### EXERCISE PROMPT
Down to the last line, restate the material below exactly.

'''

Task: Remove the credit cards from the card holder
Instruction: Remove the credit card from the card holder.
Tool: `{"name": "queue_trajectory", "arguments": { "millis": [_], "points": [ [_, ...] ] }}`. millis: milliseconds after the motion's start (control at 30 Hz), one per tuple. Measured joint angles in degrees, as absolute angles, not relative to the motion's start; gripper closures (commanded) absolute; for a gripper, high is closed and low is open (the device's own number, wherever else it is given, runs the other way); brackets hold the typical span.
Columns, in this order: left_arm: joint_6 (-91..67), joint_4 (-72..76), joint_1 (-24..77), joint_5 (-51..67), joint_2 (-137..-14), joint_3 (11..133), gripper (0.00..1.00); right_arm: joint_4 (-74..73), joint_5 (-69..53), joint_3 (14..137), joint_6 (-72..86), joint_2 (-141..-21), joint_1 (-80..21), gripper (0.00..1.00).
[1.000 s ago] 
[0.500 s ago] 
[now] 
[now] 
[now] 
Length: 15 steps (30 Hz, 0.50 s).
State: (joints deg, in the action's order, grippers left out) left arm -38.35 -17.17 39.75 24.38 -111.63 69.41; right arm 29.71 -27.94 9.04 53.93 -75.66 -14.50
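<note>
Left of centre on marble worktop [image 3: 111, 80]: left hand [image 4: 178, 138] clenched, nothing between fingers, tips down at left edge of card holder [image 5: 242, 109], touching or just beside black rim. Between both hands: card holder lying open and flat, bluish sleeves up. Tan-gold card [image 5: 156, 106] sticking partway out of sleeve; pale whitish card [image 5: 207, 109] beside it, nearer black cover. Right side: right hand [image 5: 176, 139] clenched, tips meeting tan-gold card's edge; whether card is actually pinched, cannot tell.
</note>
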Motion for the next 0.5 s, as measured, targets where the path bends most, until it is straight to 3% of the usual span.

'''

### PROBLEM SOLUTION
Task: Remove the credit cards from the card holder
Instruction: Remove the credit card from the card holder.
Tool: `{"name": "queue_trajectory", "arguments": { "millis": [_], "points": [ [_, ...] ] }}`. millis: milliseconds after the motion's start (control at 30 Hz), one per tuple. Measured joint angles in degrees, as absolute angles, not relative to the motion's start; gripper closures (commanded) absolute; for a gripper, high is closed and low is open (the device's own number, wherever else it is given, runs the other way); brackets hold the typical span.
Columns, in this order: left_arm: joint_6 (-91..67), joint_4 (-72..76), joint_1 (-24..77), joint_5 (-51..67), joint_2 (-137..-14), joint_3 (11..133), gripper (0.00..1.00); right_arm: joint_4 (-74..73), joint_5 (-69..53), joint_3 (14..137), joint_6 (-72..86), joint_2 (-141..-21), joint_1 (-80..21), gripper (0.00..1.00).
[1.000 s ago] 
[0.500 s ago] 
[now] 
[now] 
[now] 
Length: 15 steps (30 Hz, 0.50 s).
State: (joints deg, in the action's order, grippers left out) left arm -38.35 -17.17 39.75 24.38 -111.63 69.41; right arm 29.71 -27.94 9.04 53.93 -75.66 -14.50
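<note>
Left of centre on marble worktop [image 3: 111, 80]: left hand [image 4: 178, 138] clenched, nothing between fingers, tips down at left edge of card holder [image 5: 242, 109], touching or just beside black rim. Between both hands: card holder lying open and flat, bluish sleeves up. Tan-gold card [image 5: 156, 106] sticking partway out of sleeve; pale whitish card [image 5: 207, 109] beside it, nearer black cover. Right side: right hand [image 5: 176, 139] clenched, tips meeting tan-gold card's edge; whether card is actually pinched, cannot tell.
</note>
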Motion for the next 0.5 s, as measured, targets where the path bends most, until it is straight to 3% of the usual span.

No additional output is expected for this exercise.